Corps mutilé, cerveau perdu…

Cette mécanique bien huilée peut cependant être mise à mal par des accidents. Les cas les plus parlants sont ceux des personnes ayant eu un membre arraché ou un membre paralysé. Ces situations plongent le cerveau dans une sorte de grande confusion. "Le membre absent ou insensibilisé ne peut plus envoyer de message au cortex, qui ne peut donc plus le "ressentir". Le cerveau attend désespérément des messages qui ne viendront plus", nous explique le Dr Jean-Baptiste Thiebault, neurochirurgien à l'unité de traitement de la douleur de la fondation Rothschild. "Des patients hémiplégiques peuvent même en arriver à considérer la moitié de leur corps paralysé comme étrangère".

Par ailleurs, par un phénomène encore mal compris, la partie du corps amputée peut être sujette à des douleurs "fantômes". Comment un membre qui a disparu peut-il faire mal ? "Ces douleurs seraient dues à une hyper-attention du cerveau vis-à-vis de la douleur avant l'amputation. Certains sujets les ressentiront après avoir perdu un membre, d'autres non".

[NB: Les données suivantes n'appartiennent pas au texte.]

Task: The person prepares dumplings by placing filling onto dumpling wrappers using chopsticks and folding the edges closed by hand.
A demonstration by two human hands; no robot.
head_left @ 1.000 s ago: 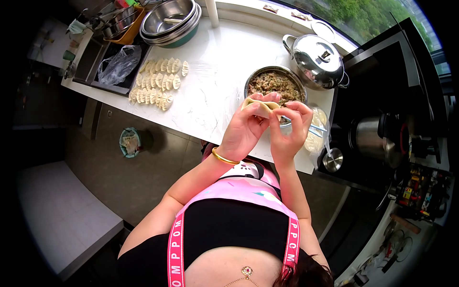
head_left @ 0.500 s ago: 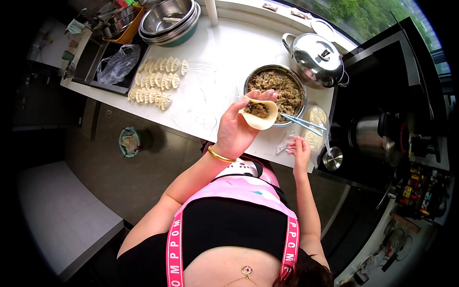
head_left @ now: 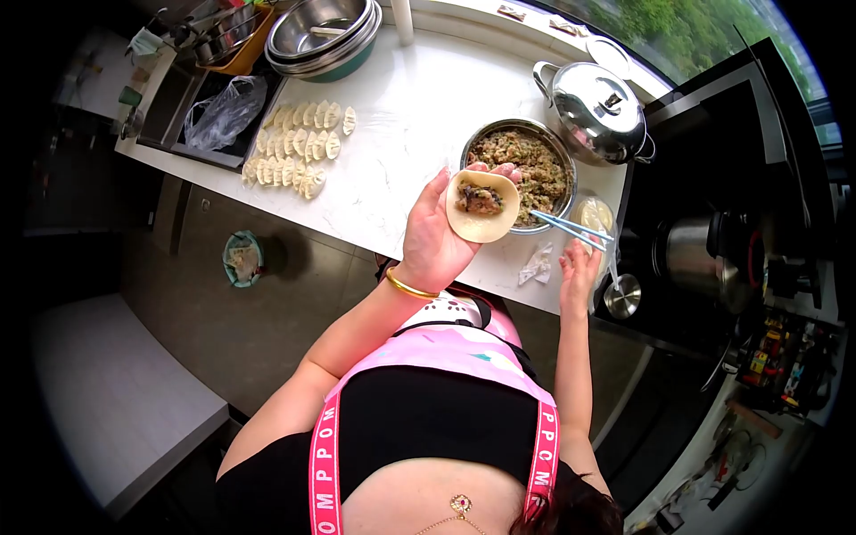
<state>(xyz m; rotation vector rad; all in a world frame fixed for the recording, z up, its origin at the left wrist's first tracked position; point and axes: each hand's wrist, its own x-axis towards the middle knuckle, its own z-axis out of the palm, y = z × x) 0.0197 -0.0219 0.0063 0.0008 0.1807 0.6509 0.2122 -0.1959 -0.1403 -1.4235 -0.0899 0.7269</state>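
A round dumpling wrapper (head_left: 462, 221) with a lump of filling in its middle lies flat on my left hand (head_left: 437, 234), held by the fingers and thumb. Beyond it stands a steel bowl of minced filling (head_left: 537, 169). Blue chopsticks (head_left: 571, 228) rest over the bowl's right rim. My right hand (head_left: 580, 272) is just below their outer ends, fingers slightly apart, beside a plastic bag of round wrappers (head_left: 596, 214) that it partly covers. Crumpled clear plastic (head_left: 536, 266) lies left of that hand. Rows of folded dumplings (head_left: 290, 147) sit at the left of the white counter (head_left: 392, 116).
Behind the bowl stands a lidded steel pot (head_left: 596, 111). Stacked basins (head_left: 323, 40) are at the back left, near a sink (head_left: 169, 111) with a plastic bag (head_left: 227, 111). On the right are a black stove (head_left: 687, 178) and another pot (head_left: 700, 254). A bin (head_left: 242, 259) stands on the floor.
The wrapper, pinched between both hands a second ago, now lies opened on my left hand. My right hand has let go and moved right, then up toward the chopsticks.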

La thérapie du miroir, une réalité virtuelle

Pour soulager ces patients de douleurs contre lesquelles les antalgiques classiques ne peuvent rien, et pour les aider à mieux contrôler ce qu'ils ressentent, une figure de la neurologie américaine, le Pr. Ramachandran, s'est interrogée. Et si nous pouvions berner le cerveau, en lui "faisant croire" à la présence du membre absent ou paralysé ? Il a alors mis au point la thérapie dite du miroir dans les années 90. Le principe en est simple : puisque le membre ne peut plus envoyer de message sensitif au cortex, il s'agit d'essayer de compenser ce manquement par le message visuel.

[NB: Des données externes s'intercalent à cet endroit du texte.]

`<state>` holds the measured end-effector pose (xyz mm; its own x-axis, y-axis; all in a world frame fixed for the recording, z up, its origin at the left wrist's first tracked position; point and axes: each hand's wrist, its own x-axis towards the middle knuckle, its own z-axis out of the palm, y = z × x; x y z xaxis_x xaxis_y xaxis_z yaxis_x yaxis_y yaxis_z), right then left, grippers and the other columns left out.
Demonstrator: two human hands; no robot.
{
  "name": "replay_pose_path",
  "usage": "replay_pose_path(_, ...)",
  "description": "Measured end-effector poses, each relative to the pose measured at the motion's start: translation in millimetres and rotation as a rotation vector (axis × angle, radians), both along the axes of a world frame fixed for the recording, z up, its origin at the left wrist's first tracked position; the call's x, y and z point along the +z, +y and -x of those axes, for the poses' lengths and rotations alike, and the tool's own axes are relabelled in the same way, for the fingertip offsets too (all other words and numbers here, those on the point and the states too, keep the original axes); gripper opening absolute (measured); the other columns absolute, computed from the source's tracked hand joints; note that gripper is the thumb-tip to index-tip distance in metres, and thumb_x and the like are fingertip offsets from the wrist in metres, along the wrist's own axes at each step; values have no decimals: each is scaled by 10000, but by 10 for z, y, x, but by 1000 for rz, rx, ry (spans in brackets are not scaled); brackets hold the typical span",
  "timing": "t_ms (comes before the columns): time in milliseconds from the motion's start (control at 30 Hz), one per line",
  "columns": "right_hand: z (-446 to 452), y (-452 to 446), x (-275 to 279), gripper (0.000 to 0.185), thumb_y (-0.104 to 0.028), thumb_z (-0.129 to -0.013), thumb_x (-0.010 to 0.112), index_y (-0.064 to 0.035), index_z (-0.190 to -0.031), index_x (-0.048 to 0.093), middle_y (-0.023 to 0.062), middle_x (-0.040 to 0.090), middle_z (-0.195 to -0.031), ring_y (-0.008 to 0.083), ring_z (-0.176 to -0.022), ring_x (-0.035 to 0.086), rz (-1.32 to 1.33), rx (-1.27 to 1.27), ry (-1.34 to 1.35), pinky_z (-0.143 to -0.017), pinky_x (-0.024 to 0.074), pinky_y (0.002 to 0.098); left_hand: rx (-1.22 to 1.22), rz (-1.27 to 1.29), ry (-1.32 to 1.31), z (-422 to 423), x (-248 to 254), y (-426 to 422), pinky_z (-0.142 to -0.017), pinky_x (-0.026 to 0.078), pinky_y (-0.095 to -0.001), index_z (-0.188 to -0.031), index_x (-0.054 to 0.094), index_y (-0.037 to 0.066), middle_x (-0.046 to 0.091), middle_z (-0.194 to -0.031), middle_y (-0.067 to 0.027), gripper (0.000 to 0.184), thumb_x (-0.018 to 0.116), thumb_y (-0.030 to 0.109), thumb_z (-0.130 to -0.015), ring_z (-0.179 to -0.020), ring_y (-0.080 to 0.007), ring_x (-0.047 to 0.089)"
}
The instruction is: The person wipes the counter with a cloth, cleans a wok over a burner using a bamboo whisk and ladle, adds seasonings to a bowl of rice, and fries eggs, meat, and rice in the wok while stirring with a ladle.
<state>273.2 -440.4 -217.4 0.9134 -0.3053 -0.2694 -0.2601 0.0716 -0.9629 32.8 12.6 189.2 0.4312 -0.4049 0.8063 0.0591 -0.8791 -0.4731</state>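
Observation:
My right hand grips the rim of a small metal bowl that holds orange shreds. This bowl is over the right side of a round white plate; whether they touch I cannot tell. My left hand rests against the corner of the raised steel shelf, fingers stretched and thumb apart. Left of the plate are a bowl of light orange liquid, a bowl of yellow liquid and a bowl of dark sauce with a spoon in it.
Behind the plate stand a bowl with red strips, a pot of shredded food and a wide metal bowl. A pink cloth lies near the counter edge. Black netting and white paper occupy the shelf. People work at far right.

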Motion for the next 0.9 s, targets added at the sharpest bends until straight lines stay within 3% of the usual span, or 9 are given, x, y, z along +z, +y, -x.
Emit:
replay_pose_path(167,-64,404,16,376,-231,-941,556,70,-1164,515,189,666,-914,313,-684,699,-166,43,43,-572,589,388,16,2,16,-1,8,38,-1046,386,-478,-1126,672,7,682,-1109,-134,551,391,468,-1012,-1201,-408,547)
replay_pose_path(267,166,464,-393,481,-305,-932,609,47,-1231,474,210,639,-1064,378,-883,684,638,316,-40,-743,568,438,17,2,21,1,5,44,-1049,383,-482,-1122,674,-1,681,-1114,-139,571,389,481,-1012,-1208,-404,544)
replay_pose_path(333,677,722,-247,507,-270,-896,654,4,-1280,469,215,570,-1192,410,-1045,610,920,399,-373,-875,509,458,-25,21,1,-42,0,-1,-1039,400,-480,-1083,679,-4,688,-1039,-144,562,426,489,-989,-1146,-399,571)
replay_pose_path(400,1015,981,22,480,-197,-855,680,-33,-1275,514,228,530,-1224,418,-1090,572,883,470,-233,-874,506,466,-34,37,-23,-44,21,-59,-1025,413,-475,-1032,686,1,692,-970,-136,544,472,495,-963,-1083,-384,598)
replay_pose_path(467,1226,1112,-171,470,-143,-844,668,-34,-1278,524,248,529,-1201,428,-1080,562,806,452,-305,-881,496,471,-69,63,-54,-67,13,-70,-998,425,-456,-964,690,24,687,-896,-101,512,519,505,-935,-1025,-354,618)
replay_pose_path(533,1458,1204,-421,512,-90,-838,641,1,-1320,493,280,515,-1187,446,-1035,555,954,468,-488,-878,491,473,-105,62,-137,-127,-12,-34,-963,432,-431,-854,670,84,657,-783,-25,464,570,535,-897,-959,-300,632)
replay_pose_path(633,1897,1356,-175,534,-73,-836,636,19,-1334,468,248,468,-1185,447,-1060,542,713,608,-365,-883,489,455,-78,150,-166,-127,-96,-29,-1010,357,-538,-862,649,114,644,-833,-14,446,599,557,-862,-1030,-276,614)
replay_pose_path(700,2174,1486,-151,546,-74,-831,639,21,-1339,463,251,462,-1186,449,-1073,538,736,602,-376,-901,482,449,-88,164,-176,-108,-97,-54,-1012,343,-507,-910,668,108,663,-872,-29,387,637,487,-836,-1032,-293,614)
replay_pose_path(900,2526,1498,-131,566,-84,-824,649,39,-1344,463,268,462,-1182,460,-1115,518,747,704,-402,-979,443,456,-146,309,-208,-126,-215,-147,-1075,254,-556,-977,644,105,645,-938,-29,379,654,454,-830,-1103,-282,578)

Dans cette thérapie, le patient regarde le membre qu'il lui reste dans un miroir, en le bougeant. Cette vision envoie un message fictif au cerveau. Il croit que c'est le membre malade ou amputé qui peut fonctionner normalement de nouveau. "La thérapie du miroir est en fait une réalité virtuelle", explique le Dr Jean-Baptiste Thiebault. A noter que le mouvement est essentiel dans le processus thérapeutique : "Le message doit être clair : cette main, ce bras, ou cette jambe est à moi et je peux le ou la bouger".

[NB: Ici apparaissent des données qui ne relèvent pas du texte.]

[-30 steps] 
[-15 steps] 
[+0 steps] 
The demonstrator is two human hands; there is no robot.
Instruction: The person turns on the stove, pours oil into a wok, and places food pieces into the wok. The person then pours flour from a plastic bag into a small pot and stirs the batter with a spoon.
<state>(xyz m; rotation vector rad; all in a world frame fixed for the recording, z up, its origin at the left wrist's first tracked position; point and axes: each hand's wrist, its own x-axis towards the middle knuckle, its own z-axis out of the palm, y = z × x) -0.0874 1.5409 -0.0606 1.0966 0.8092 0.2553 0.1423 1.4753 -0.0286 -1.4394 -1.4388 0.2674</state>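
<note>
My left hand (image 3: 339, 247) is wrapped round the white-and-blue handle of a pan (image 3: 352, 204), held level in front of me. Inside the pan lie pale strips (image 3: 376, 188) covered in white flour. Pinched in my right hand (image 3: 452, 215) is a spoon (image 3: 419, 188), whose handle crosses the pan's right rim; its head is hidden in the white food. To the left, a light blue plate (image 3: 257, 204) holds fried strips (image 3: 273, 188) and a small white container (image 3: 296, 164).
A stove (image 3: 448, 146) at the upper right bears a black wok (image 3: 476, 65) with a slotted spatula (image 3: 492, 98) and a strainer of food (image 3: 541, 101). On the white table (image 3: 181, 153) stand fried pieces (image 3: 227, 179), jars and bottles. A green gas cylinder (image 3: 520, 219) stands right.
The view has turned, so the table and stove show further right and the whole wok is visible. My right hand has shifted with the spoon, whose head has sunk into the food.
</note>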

Autre facteur essentiel, l'implication et la concentration du patient. "Il faut que le patient se concentre et imagine. S'il est passif, aucun résultat ne sera obtenu", précise le médecin.

Des réactions imprévisibles

Les thérapeutes se heurtent cependant à la complexité du fonctionnement du cerveau humain. Impossible en effet de prévoir les effets de la méthode. "Quand on parle du cerveau, nous ne pouvons pas conceptualiser des traitements globaux et applicables à tous. Des patients on constaté une diminution des douleurs. D'autres ont eu encore plus mal." Et elle peut même avoir des effets psychologiques très négatifs. "Certains patients peuvent ressentir des chocs terribles avec la thérapie. Si certains y adhèrent, d'autres sont très impressionnés."

Une thérapie encore peu utilisée

Alors que la thérapie du miroir a fait l'objet de publications scientifiques aux Etats-Unis dès 1992, la France met du temps à s'y mettre. "En pratique, nous avons trois guerres de retard sur les Américains", constate le Dr Thiebault. "Nous en somme encore au stade du bricolage. Nous devons progresser plus vite dans cette direction. D'autant plus que nous avons constaté que la méthode avait un intérêt dans la prise en charge de l'algodystrophie."

Dans ces pathologies qui génèrent des souffrances physiques et psychologiques, les patients sont souvent traités par des neuroleptiques, des médicaments aux effets indésirables lourds. Les thérapies cognitives pourraient donc aider au soulagement des malades. "La thérapie du miroir a tout à fait sa place à côté des traitements médicamenteux et de la prise en charge psychologique", conclue le Dr Thiebault.